Problem statement: Apart from the pictures, every line below is to be set down exactly.

BEGIN

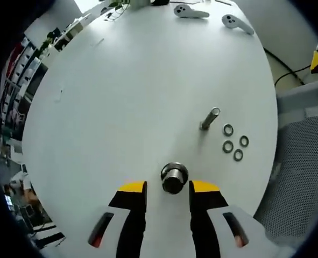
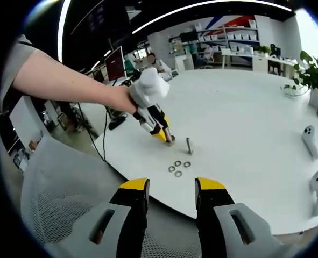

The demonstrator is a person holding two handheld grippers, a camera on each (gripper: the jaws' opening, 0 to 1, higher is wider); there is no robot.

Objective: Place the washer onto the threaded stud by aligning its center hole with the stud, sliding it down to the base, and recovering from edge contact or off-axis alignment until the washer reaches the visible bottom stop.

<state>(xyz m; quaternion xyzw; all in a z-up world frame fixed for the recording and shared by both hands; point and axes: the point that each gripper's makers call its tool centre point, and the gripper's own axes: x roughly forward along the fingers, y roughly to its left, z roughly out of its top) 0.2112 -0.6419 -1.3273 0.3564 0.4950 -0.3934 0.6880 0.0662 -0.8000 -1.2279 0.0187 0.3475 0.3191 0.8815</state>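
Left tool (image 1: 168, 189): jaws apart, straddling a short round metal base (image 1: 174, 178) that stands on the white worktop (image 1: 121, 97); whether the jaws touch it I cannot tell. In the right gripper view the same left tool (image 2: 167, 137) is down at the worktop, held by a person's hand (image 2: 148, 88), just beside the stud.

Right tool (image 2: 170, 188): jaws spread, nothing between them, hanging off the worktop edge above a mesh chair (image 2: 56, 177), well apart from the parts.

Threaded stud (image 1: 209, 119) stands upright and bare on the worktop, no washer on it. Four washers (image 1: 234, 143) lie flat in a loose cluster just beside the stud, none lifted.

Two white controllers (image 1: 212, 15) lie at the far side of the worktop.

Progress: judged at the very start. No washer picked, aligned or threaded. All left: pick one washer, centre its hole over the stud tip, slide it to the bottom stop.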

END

Problem solution:
The demonstrator is a person holding two handheld grippers, a camera on each (gripper: the jaws' opening, 0 to 1, higher is wider); there is no robot.

Objective: Place the washer onto the threaded stud by aligning its center hole with the stud, sliding it down to the base, and recovering from edge contact or off-axis alignment until the washer reaches the visible bottom stop.

<state>(xyz m; quaternion xyzw; all in a z-up world frame fixed for the recording and shared by both hands; point and axes: the point that each gripper's makers call its tool centre point, and the gripper's own axes: x roughly forward along the fingers, y roughly to its left, z roughly out of its top) 0.2112 -0.6419 -1.3273 0.3564 0.4950 -0.3934 0.6880 0.0662 -0.8000 -1.2279 0.0187 0.3475 0.3191 0.8815</state>
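Left tool (image 1: 168, 189): jaws apart, straddling a short round metal base (image 1: 174, 178) that stands on the white worktop (image 1: 121, 97); whether the jaws touch it I cannot tell. In the right gripper view the same left tool (image 2: 167, 137) is down at the worktop, held by a person's hand (image 2: 148, 88), just beside the stud.

Right tool (image 2: 170, 188): jaws spread, nothing between them, hanging off the worktop edge above a mesh chair (image 2: 56, 177), well apart from the parts.

Threaded stud (image 1: 209, 119) stands upright and bare on the worktop, no washer on it. Four washers (image 1: 234, 143) lie flat in a loose cluster just beside the stud, none lifted.

Two white controllers (image 1: 212, 15) lie at the far side of the worktop.

Progress: judged at the very start. No washer picked, aligned or threaded. All left: pick one washer, centre its hole over the stud tip, slide it to the bottom stop.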

The exercise is done now.